→ **PROBLEM TO WORK ON**
Transcribe all of the data verbatim, please, and leave out its pictures.
----
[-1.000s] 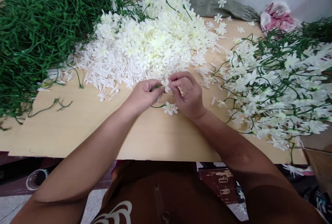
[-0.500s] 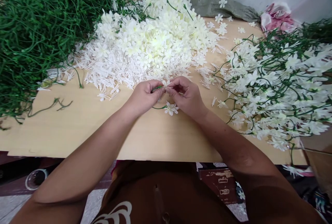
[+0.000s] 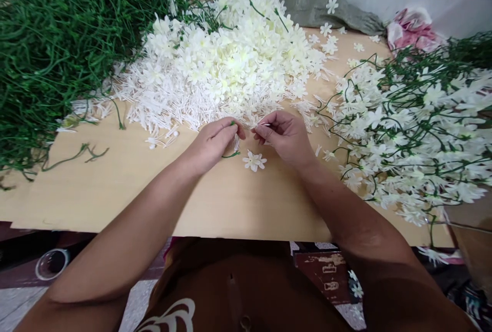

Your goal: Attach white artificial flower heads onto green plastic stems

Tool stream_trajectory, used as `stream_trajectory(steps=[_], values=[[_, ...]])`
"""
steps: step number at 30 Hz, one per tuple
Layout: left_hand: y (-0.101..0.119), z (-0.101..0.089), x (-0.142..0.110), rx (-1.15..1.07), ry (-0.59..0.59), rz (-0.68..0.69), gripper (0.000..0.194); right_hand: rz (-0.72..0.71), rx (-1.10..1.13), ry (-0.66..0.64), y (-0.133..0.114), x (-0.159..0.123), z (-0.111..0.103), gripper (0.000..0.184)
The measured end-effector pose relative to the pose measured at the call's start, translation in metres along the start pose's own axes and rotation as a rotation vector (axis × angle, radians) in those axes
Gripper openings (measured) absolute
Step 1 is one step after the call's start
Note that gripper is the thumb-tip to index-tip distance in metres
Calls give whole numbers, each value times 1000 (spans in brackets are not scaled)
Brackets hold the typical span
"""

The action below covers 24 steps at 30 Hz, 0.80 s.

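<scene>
My left hand (image 3: 217,142) is closed around a green plastic stem (image 3: 231,155); one green tip shows at the thumb and another part sticks out below the fingers. Some white strands hang by those fingertips. A short gap to the right, my right hand (image 3: 286,137) pinches a thin white piece (image 3: 265,125), which looks like an artificial stamen, though the fingers cover most of it. Between and just below the hands, a white artificial flower (image 3: 254,161) lies face up on the tan board (image 3: 246,204).
Loose white petals (image 3: 238,60) are heaped behind my hands, with white stamens (image 3: 172,96) along their front. Green stems (image 3: 73,40) pile up at left. Stemmed white flowers (image 3: 418,132) spread at right. A grey-green cloth (image 3: 326,12) runs along the back by a pink-and-white bag (image 3: 413,29).
My hands have come apart, the right one shifting slightly right. The white flower pinched between them no longer shows at the fingertips. The stem in my left hand has turned.
</scene>
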State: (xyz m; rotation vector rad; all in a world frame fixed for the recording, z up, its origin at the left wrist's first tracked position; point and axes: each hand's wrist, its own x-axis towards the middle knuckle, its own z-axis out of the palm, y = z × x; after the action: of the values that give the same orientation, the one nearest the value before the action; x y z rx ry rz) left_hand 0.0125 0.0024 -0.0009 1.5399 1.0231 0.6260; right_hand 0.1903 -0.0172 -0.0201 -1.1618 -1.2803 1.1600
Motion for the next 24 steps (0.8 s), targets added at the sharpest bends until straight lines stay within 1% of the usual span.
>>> stream_trajectory(steps=[2,4,7,10,14,17,24], values=[[-1,0,-1,-79,-8,-3,23,27,62,-15,-3,0,1,34],[-1,0,-2,-132,-48,-5,22,47,104,-35,-5,-1,2,35],[-1,0,-4,-141,-114,-22,23,50,138,-44,-6,-2,5,34],[0,-2,-6,-72,-153,-20,28,21,131,-23,-8,-4,7,32],[1,-4,-7,75,-195,64,31,-62,88,3,-11,-6,9,27],[1,-4,-6,136,-216,96,30,-134,46,0,-12,-8,10,23],[0,-3,-4,221,-209,100,28,-160,-91,7,-12,-10,9,26]])
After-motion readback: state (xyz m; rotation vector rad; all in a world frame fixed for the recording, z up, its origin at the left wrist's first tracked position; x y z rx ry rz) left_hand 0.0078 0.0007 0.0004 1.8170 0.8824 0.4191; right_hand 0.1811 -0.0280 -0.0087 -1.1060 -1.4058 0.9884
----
→ **ANSWER**
[-1.000s] 
[-0.500s] 
[+0.000s] 

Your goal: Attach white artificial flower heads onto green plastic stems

Tool stream_trajectory, used as `stream_trajectory(steps=[_], values=[[_, ...]])`
"""
steps: step number at 30 Hz, one per tuple
Layout: left_hand: y (-0.101..0.119), z (-0.101..0.089), x (-0.142..0.110), rx (-1.15..1.07), ry (-0.59..0.59), rz (-0.68..0.69), gripper (0.000..0.194); right_hand: rz (-0.72..0.71), rx (-1.10..1.13), ry (-0.66..0.64), y (-0.133..0.114), x (-0.159..0.123), z (-0.111..0.103), gripper (0.000..0.184)
The measured end-effector pose relative to the pose measured at the call's start, translation in metres along the start pose's own axes and rotation as a rotation vector (axis × angle, radians) in those axes
Gripper openings (measured) absolute
Step 1 is one step after the call's start
Note that gripper is the thumb-tip to index-tip distance in metres
Calls give whole numbers, each value times 1000 (spans in brackets are not scaled)
Brackets hold the typical span
"""

The action below covers 24 steps at 30 Hz, 0.80 s.

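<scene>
My left hand (image 3: 217,142) is closed around a green plastic stem (image 3: 231,155); one green tip shows at the thumb and another part sticks out below the fingers. Some white strands hang by those fingertips. A short gap to the right, my right hand (image 3: 286,137) pinches a thin white piece (image 3: 265,125), which looks like an artificial stamen, though the fingers cover most of it. Between and just below the hands, a white artificial flower (image 3: 254,161) lies face up on the tan board (image 3: 246,204).
Loose white petals (image 3: 238,60) are heaped behind my hands, with white stamens (image 3: 172,96) along their front. Green stems (image 3: 73,40) pile up at left. Stemmed white flowers (image 3: 418,132) spread at right. A grey-green cloth (image 3: 326,12) runs along the back by a pink-and-white bag (image 3: 413,29).
My hands have come apart, the right one shifting slightly right. The white flower pinched between them no longer shows at the fingertips. The stem in my left hand has turned.
</scene>
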State: (xyz m; rotation vector rad; all in a world frame fixed for the recording, z up, its origin at the left wrist's first tracked position; point and axes: each hand's wrist, its own x-axis towards the middle knuckle, its own z-axis out of the palm, y = z × x; after the action: of the values that give the same orientation, the one nearest the value before the action; x y z rx ry rz) left_hand 0.0125 0.0024 -0.0009 1.5399 1.0231 0.6260; right_hand 0.1903 -0.0172 -0.0201 -1.1618 -1.2803 1.1600
Motion for the next 24 steps (0.8 s), targets added at the sharpest bends until straight lines stay within 1% of the usual span.
>>> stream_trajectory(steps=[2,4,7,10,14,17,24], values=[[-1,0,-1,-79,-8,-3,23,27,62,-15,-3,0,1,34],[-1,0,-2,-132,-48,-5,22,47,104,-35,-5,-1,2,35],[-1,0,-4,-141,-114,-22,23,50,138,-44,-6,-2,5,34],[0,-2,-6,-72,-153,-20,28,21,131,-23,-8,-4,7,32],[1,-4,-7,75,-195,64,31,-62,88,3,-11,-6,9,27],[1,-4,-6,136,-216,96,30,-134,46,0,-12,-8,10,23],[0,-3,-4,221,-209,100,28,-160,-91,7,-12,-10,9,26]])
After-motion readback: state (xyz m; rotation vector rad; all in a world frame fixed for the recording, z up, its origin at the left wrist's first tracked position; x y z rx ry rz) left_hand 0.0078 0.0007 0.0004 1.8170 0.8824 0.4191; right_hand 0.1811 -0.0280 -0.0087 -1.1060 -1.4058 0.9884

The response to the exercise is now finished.